Help never came for four people stuck on a logging road in northern Saskatchewan because a civilian RCMP dispatcher got distracted and forgot to send a tow truck.
Stranded Death 20100916
RCMP Chief Supt. Randy Beck said a civilian 911 dispatcher erred in not dispatching a tow truck to four stranded motorists in northern Saskatchewan. One woman died while walking to get help.

REGINA — Help never came for four people stuck on a logging road in northern Saskatchewan because a civilian RCMP dispatcher got distracted and forgot to send a tow truck.

And when the tow truck didn’t arrive, one of the women tried to walk 60 kilometres for help before dying on the side of a highway.

Details of the circumstances that lead to Kerri Canepotatoe’s death came to light Thursday when the RCMP made public the results of an investigation into how three 911 calls from the stranded motorists were handled.

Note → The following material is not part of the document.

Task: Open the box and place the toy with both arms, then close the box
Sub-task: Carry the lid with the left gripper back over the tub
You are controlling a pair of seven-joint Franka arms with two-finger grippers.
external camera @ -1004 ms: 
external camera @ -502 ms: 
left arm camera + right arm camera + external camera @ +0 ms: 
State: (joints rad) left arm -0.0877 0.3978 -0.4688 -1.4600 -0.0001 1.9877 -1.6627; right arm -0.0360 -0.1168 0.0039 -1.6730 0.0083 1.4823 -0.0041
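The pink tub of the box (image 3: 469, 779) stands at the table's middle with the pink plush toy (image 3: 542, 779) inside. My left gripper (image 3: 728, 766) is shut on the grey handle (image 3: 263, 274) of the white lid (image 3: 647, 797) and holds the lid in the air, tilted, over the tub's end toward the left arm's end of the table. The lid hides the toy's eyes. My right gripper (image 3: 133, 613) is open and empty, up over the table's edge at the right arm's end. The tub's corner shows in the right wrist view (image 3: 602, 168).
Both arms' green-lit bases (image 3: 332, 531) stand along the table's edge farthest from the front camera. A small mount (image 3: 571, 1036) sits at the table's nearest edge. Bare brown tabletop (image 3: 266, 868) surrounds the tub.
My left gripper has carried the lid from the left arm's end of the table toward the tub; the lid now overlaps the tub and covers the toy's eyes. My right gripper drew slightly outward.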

Chief Supt. Randy Beck said the review found that the dispatcher, who has been on the job for 33 years, made a mistake.

“The very next moment that this call was dropped, where the cellphone coverage was lost, the next call came in which was a robbery. His attention was diverted to dealing with the caller on that robbery and subsequently erred in not dispatching,” said Beck.

“It was a simple human error.”

The calls were made on April 8, when Canepotatoe, Melissa Rabbitskin and two children left Prince Albert heading for Loon Lake, near the Alberta boundary. They got lost and made a wrong turn. Their car got bogged down in mud and water on a logging road near Big River.

The stranded travellers tried calling 911 three times. Only one of those calls made it through to an RCMP call centre in Prince Albert.

The next morning, Canepotatoe, 18, left the car to walk for help. She died of exposure, but it wasn’t until the discovery of her body by the side of a secondary highway on April 12, and it being positively identified on April 15, that finally spurred the search that found Rabbitskin and the two children, who were left shivering for a week in their stranded car.

Still, the dispatcher should have sent the call to a tow truck operator or to a police officer to respond.

Beck said the RCMP changed procedures at the beginning of September so that supervisors must review calls if no one is dispatched. He said the force and the operator involved feel “terrible.”